AIM OF THE EXERCISE: For each line below that holds "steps", return the line as it stands.
________
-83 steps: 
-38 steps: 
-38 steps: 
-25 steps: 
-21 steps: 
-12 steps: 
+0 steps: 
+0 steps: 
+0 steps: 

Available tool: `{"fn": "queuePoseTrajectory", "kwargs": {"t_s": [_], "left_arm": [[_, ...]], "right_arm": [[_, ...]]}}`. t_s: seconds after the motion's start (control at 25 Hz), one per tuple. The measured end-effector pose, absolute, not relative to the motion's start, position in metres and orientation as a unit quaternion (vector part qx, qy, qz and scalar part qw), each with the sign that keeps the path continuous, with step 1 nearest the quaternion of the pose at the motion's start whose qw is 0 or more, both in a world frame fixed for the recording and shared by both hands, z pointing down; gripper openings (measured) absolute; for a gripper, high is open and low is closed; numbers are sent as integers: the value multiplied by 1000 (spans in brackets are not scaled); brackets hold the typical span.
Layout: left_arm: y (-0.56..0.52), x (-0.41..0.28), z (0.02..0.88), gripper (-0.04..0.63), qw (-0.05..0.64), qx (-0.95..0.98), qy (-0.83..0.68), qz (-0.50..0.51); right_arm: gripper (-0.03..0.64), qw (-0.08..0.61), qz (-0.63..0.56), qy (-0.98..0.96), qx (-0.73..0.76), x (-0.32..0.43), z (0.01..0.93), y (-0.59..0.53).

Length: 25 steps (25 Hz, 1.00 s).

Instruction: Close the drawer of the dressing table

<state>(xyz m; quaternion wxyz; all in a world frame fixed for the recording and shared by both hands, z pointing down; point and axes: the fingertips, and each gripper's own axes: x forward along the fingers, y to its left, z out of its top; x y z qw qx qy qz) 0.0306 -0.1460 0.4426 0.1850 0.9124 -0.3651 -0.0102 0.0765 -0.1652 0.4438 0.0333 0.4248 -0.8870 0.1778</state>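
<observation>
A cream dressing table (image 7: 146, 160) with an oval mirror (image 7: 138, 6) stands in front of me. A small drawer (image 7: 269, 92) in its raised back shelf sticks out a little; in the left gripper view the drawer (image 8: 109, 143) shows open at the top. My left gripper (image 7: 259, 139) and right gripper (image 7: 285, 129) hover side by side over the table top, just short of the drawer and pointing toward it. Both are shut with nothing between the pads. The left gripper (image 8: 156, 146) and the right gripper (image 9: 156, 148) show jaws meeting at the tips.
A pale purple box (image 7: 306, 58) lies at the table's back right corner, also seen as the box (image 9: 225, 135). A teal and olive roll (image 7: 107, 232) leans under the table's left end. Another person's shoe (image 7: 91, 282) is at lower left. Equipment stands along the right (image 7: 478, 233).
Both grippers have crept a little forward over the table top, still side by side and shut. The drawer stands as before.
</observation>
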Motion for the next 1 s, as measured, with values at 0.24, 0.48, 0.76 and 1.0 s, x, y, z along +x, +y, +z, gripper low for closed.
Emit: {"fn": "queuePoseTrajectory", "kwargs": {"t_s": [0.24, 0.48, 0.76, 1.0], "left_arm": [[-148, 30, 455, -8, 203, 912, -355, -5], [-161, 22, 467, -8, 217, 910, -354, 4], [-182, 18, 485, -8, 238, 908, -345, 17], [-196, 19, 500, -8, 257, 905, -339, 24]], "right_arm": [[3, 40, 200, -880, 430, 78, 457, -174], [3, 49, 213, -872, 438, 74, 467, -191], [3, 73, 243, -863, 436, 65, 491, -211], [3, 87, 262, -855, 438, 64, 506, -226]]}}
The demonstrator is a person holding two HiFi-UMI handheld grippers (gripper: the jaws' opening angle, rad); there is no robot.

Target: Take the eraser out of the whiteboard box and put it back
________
RESULT OF THIS EXERCISE:
-83 steps: 
-38 steps: 
-38 steps: 
-25 steps: 
-21 steps: 
-12 steps: 
+0 steps: 
+0 steps: 
+0 steps: 
Length: 25 steps (25 Hz, 1.00 s).

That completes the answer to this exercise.